Ok, how to grep forward.fastq, reverse.fastq and barcode.fastq to actually obtain file, containing triplets like forward-reverse-barcode? Show me the code, Sir) or maybe awk or sed can do that somehow, please enlight me, do not hesitate. Performance is not THAT big deal here, just clone the code and try it, the build process is actually take a while but it worth it. The problem of bulk inserts is already solved, see the code. With the weld (now the utility has name weld, yes) you can parse any information declared by standard, but the resulting db is huge. Summary: db structure even without indexes is designed for high performance, at least way higher than grep can offer in tasks where you need not only find something but on top of it map things to each other.
I have not seen people put barcode in a separate file. For forward and reverse reads, they conventionally have the same number of lines: the i-th read in forward.fa is paired with the i-th read in reverse.fa. You just read the two files in parallel. You may also use paste like
paste forward.fa reverse.fa | grep -A3 ^@read_nameor create an interleaved fastq stream. If your forward.fa and reverse.fa are not properly paired, the upstream process is doing something wrong.

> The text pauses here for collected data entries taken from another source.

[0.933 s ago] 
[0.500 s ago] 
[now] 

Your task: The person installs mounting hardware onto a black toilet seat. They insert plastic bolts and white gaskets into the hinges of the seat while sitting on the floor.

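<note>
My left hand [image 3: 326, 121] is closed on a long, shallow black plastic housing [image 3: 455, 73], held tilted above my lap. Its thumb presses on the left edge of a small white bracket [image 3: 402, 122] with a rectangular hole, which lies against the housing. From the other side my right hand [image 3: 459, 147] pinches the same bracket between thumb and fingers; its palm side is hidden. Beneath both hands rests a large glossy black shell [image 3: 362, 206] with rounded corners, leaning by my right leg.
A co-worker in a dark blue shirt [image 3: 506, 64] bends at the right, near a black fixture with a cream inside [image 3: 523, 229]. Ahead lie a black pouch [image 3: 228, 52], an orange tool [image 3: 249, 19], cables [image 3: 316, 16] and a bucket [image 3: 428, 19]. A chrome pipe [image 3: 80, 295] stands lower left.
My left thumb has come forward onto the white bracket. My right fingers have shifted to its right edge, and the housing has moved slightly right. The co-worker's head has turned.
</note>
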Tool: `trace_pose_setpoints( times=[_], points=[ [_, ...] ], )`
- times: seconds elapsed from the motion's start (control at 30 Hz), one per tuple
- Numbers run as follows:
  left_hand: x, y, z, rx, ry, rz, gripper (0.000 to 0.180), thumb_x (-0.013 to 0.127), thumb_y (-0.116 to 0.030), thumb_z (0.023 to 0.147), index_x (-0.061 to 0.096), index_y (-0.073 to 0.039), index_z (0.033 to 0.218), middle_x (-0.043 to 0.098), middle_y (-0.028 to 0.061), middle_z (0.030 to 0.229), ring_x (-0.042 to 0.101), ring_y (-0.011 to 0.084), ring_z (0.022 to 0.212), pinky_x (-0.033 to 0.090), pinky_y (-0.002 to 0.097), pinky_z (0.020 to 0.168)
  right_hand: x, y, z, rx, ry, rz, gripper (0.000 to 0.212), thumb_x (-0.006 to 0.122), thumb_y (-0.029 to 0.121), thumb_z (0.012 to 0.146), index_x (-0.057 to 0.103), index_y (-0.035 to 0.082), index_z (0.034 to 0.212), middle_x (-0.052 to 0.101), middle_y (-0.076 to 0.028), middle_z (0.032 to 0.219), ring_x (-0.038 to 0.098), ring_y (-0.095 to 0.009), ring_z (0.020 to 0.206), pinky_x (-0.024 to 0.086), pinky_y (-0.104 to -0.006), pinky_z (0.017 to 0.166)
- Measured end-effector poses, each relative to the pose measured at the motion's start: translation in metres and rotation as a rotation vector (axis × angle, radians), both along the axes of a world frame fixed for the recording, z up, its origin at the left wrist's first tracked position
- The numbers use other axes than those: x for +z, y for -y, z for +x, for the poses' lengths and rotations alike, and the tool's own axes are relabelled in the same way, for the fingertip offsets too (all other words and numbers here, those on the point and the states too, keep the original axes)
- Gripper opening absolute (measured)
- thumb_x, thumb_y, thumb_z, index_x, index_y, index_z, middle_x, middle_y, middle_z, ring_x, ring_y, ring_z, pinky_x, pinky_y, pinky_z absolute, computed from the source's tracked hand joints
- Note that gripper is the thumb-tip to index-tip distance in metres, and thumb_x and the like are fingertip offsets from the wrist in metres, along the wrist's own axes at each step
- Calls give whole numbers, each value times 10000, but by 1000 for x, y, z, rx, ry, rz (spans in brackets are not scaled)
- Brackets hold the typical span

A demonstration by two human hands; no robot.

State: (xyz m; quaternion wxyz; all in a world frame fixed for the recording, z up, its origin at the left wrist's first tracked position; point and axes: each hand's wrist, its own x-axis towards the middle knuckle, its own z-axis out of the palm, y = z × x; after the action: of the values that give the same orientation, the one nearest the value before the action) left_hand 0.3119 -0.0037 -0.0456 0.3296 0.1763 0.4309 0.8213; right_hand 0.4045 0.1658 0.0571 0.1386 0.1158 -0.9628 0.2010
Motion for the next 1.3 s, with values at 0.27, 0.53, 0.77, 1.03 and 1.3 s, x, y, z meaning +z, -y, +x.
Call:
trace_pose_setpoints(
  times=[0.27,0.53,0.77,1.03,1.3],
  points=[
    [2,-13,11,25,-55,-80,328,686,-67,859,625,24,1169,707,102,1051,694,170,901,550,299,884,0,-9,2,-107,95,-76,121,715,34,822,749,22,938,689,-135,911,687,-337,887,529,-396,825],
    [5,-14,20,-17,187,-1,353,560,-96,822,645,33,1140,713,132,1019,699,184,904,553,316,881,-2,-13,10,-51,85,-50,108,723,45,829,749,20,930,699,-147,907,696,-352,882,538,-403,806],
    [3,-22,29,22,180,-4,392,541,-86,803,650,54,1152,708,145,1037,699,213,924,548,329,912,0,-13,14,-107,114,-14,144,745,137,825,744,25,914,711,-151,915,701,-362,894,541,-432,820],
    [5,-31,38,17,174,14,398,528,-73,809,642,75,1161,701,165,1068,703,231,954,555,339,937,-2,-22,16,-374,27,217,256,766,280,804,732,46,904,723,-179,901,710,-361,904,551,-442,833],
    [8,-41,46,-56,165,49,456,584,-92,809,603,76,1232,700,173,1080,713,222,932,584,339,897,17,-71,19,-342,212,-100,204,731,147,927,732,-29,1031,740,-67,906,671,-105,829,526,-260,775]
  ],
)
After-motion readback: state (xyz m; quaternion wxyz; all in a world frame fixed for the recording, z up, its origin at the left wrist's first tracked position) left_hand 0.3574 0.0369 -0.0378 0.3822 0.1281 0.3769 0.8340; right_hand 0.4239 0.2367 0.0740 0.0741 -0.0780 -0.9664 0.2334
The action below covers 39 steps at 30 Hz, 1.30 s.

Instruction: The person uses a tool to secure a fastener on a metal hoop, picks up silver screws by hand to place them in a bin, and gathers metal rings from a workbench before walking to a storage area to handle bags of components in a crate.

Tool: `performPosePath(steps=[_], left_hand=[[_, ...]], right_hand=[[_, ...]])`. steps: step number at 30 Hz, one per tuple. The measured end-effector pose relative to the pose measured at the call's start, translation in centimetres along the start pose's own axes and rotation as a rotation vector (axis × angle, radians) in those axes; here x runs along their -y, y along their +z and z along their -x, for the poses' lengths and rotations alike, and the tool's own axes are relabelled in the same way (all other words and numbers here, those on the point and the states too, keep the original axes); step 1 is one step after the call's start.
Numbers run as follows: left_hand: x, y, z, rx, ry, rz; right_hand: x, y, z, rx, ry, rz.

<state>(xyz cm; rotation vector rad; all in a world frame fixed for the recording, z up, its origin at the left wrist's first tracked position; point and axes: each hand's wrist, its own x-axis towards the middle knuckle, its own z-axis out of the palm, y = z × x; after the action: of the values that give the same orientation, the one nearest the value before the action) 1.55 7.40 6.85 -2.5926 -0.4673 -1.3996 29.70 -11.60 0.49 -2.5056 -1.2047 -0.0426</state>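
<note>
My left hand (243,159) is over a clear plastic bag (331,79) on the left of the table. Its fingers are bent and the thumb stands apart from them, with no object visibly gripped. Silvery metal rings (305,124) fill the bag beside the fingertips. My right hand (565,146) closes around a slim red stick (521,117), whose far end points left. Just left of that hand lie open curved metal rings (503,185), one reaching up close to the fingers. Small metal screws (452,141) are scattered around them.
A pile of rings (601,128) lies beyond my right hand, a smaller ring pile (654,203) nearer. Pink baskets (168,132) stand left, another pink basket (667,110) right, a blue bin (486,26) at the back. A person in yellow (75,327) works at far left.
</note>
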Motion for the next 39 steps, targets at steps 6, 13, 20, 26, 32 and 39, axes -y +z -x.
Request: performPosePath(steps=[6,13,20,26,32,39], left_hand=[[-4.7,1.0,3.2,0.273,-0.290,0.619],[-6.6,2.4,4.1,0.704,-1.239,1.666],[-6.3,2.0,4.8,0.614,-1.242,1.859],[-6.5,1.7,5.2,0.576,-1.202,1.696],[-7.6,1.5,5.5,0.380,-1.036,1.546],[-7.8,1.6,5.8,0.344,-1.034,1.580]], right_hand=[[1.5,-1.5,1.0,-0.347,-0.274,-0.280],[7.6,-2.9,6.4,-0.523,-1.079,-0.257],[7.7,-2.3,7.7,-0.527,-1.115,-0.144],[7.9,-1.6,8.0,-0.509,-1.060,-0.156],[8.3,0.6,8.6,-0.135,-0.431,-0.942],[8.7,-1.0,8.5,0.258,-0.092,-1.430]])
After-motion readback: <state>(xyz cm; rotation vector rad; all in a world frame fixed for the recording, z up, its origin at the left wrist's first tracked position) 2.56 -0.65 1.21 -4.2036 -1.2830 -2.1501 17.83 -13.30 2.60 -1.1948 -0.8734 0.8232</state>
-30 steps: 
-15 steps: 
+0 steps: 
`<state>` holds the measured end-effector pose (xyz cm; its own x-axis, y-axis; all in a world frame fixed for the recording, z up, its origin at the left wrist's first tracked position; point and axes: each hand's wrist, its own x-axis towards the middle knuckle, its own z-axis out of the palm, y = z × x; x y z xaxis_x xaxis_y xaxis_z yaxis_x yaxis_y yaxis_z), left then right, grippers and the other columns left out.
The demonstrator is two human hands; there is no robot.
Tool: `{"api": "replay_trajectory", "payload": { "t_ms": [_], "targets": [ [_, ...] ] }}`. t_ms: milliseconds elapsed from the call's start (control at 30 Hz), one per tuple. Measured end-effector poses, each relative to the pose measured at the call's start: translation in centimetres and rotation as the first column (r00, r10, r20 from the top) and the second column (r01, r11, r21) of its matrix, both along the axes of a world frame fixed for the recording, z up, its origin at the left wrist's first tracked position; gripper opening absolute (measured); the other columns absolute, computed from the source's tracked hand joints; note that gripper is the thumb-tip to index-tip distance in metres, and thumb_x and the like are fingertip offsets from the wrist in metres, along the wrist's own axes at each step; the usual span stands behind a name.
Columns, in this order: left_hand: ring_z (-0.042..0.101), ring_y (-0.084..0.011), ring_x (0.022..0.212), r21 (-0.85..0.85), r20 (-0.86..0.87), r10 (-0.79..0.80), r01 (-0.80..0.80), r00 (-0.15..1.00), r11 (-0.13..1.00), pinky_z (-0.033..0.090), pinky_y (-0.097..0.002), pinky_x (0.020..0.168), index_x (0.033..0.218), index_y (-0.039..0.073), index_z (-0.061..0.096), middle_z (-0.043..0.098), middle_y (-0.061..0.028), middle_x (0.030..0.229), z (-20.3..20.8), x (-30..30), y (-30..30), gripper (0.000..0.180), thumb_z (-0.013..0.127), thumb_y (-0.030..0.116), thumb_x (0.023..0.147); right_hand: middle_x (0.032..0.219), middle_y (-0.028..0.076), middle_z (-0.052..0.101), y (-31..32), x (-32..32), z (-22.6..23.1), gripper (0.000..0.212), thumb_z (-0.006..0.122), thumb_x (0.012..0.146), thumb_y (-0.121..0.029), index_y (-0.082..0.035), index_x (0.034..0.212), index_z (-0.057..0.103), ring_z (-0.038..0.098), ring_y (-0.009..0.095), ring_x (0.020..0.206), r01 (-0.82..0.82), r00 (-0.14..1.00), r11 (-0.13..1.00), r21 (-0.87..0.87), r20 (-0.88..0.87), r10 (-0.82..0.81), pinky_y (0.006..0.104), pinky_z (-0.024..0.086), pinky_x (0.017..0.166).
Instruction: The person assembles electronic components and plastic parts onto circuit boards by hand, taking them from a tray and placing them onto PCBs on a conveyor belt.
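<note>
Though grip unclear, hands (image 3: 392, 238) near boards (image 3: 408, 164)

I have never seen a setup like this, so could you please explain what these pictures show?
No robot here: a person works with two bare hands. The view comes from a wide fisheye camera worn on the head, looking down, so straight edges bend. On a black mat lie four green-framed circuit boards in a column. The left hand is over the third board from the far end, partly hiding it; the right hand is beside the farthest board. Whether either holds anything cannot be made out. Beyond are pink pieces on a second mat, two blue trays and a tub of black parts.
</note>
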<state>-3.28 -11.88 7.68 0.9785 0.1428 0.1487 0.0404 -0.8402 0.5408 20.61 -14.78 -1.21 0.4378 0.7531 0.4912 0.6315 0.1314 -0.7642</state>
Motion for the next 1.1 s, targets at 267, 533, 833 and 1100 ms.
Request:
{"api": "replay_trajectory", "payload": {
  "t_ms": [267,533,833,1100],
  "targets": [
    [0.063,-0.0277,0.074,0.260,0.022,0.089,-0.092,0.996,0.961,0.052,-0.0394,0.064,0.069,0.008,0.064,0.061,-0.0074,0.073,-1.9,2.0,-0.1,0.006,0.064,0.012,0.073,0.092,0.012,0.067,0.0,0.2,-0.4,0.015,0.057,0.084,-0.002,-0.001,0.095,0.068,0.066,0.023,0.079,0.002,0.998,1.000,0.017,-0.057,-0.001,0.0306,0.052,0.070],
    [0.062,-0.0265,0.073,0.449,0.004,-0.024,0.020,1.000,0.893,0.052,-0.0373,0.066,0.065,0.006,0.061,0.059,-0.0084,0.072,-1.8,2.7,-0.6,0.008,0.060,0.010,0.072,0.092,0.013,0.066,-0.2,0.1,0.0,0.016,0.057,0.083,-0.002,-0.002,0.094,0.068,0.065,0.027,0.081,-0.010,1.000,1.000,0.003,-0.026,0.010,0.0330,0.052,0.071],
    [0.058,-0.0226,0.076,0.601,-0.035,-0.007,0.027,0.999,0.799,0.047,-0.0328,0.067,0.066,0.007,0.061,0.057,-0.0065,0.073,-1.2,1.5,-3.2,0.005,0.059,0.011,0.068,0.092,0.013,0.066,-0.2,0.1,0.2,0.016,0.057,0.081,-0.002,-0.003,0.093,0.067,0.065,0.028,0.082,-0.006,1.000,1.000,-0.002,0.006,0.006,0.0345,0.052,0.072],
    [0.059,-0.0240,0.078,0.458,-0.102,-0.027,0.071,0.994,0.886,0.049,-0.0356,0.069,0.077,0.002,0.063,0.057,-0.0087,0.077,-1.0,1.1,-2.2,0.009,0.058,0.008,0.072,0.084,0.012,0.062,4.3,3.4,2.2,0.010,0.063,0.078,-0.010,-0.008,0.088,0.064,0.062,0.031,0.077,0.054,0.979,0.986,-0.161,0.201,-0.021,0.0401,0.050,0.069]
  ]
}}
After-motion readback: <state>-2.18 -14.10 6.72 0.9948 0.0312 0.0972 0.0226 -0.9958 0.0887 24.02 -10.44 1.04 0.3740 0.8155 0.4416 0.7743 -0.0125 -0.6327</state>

Mmmmm... the data I was given for some reason always represented as three separate files - forward, reverse and barcode. Essentially putting them together was the problem. Official documentation claims that output files should have following name pattern
<sample name>_<barcode sequence>_L<lane (0-padded to 3 digits)>_R<read number>_<set number (0-padded to 3 digits>.fastq.gz. In my case I got 2 sequence files with 6 barcodes and barcodes themselves in separate file. Should I consult with my data provider?
You only get three files when the experimenter makes use of nonstandard barcodes. In the vast majority of situations when standard barcodes are used the instrument already separates the samples right away into files labeled by the samples (barcodes) and the barcode files themselves are not even distributed to the end user.
When the barcodes are more special and custom made (for example some people use longer or shorter or uneven length barcodes) at the end of the BCL conversion you will get three files - these all should be in the same order.
As Heng has mentioned already the files are always ordered the same way hence getting the Nth pair means simply iterating in parallel on all input files. Your example usage of getting triplets from each file can be done by chaining a few command line tools or when solved via Python in 10 lines of code if you want write it readably (probably a one liner in Perl ;-) )
This discussion though is enlightening in sort of making one think about what could be stored about sequencing reads if these were say longer like the MinION reads where there could be a lot more information about each read. FASTQ databases like this (of course going beyond just simple file storage) are not on our radar when the reads are short and come in immense quantities. Once the meta information in sequencing reads becomes richer and more valuable databases might be viable. I would suggest to look into that. In the case of MinION they even have a HFD format to start with. Amusingly each read is stored as a separate database! It would be nice to be able to query for say high quality reads, or reads over a certain length etc.